- Cover of the French edition of the DVD
- Created by: Joël Houssin
- Starring: Claire Keim Guillaume Cramoisan Boris Terral Antoine Duléry Arthur Jugnot
- Theme music composer: Didier Delaître
- Country of origin: France
- No. of episodes: 6

Production
- Producers: Denis Karvil Pierre Roitfeld

Original release
- Network: M6
- Release: July 30 – August 13, 2009

= Éternelle =

Éternelle is a French television miniseries. It was produced by Alizés Film (France) in a format of six episodes of 52 minutes, directed by Didier Delaître. It stars Claire Keim and was broadcast for the first time on M6 between July 30, 2009 and August 13, 2009 on prime time.

==Plot summary==
On a rainy night, Yann Voline, a night doctor, crashes his SUV into a young naked woman. He takes her to the hospital, where it is discovered that she has no memory of her past or who she is, and that she is infected by an unknown bacteria. She refuses to be separated from the man who injured her, and she is a complete mystery for everybody, medical personnel and police. Yann discovers that she has strange powers such as mind reading, and she can appropriate the personality, memories and abilities of people she meets. She has also a kind of Sumerian birthmark on her left thigh.

==Cast==
- Claire Keim : « She »
- Guillaume Cramoisan : Yann Voline
- Boris Terral : Christophe Morel
- Antoine Duléry : Lieutenant Gir
- Audrey Fleurot : Svetlana Jankova
- Serge Riaboukine : Shakin
- Arthur Jugnot : Martin
- Elsa Mollien : Karine
- Asil Rais : Ikshan

==Reception and distribution==
The series was quite successful in France. It gathered 4 million viewers on the first night (19,6% market share), which is good in France for science fiction on prime time television. For the following episodes, the audience settled down at 2.5 million.

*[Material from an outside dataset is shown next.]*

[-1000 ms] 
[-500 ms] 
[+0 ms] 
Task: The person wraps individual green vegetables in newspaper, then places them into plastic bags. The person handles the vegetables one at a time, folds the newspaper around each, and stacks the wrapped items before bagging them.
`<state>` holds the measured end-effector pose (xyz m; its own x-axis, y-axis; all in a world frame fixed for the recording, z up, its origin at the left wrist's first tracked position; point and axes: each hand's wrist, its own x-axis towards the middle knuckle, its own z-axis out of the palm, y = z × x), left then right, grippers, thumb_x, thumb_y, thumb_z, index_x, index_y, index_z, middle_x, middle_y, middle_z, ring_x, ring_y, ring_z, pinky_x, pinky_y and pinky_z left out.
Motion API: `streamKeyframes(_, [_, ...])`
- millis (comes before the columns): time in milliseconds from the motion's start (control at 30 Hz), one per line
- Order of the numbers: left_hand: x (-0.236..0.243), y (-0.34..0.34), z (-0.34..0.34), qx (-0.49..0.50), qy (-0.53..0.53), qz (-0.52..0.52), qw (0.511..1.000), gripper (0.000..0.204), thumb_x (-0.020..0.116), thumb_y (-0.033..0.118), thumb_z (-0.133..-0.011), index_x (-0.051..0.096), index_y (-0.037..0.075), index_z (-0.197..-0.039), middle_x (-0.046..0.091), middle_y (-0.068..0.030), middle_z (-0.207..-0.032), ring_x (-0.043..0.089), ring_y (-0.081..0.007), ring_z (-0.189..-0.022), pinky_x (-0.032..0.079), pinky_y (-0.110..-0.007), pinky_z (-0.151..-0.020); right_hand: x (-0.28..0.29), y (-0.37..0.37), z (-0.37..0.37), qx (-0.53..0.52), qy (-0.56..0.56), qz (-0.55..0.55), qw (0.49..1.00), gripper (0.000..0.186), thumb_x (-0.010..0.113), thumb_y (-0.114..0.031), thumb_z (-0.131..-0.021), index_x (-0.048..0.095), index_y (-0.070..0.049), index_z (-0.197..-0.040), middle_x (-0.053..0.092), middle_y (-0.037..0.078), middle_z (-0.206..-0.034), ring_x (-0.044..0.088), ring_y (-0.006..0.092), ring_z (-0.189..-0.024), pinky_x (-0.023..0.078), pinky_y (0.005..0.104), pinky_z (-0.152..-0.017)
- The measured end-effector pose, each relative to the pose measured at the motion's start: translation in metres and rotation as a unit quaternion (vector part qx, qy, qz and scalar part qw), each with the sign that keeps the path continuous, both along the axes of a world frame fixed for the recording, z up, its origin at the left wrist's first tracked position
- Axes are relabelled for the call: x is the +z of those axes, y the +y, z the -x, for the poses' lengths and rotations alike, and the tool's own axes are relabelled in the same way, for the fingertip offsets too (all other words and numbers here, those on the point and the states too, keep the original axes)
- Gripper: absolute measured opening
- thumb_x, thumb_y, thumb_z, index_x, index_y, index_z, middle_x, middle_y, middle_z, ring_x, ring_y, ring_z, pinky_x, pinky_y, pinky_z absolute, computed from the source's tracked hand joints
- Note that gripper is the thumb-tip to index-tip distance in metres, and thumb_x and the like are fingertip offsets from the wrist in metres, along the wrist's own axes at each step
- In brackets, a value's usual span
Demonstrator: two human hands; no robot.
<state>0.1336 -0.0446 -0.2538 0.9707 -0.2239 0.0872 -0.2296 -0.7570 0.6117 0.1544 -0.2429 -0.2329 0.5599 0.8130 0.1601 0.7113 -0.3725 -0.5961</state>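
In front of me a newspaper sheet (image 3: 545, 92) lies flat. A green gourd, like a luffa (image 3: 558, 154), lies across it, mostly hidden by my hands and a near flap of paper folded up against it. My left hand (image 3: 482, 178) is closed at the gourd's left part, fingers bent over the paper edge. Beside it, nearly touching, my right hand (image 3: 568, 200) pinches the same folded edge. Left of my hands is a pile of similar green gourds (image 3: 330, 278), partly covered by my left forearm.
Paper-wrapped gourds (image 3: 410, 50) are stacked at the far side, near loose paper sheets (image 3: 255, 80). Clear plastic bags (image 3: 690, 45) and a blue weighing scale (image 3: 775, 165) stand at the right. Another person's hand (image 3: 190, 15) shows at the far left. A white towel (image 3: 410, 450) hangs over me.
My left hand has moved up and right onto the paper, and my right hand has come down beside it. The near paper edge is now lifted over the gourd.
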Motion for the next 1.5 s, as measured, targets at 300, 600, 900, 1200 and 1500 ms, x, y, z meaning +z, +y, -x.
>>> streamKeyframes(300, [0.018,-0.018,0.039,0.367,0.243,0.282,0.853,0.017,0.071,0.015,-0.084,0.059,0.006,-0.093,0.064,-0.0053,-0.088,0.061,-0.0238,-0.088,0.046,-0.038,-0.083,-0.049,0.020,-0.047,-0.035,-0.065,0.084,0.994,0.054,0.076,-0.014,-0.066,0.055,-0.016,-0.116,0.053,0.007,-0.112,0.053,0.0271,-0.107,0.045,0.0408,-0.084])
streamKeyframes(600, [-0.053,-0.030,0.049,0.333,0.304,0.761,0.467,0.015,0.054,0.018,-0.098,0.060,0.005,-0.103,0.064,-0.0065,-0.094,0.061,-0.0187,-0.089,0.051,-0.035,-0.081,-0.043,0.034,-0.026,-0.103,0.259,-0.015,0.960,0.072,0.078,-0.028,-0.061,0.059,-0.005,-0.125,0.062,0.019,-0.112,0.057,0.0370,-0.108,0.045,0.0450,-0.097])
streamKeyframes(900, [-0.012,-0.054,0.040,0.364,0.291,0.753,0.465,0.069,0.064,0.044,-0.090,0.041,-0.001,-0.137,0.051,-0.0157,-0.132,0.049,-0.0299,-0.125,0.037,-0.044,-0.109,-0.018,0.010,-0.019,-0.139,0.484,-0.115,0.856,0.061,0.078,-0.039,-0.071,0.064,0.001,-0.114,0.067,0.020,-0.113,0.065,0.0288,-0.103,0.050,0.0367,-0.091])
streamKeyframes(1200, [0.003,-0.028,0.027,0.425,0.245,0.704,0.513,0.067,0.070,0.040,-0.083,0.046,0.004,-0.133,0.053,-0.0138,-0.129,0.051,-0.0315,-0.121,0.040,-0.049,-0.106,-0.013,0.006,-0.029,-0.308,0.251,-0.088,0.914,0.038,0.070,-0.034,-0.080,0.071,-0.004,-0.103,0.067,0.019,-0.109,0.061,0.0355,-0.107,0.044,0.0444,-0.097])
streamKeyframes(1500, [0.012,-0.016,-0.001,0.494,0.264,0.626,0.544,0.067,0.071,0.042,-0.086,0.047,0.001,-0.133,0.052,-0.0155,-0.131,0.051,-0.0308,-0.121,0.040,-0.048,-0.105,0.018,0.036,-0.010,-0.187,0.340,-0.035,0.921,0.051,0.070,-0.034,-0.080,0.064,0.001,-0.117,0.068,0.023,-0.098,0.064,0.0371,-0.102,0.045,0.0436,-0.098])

However, the series was cancelled after the sixth episode, ultimately leaving no explanation for the multiple mysteries introduced in the show, such as: who ultimately is the amnesiac woman “She”; how to stop the deadly plant "Jordanum"; who is the mysterious biker who follows "She"; what is Ikshan‘s actual mission; and where does the mysterious bacterium come from? There are also the following errors and inconsistencies in the series: Cronsdtadt is not in Ukraine, but is a naval base in St. Petersburg; Hecate is not an Egyptian goddess but Greek; and Sumerian writing was cuneiform and did not include the snakelike twist or triangle shown in the Sumerian ring.

The series is available on DVD in France and on Amazon Prime under its English title “The Awakening”.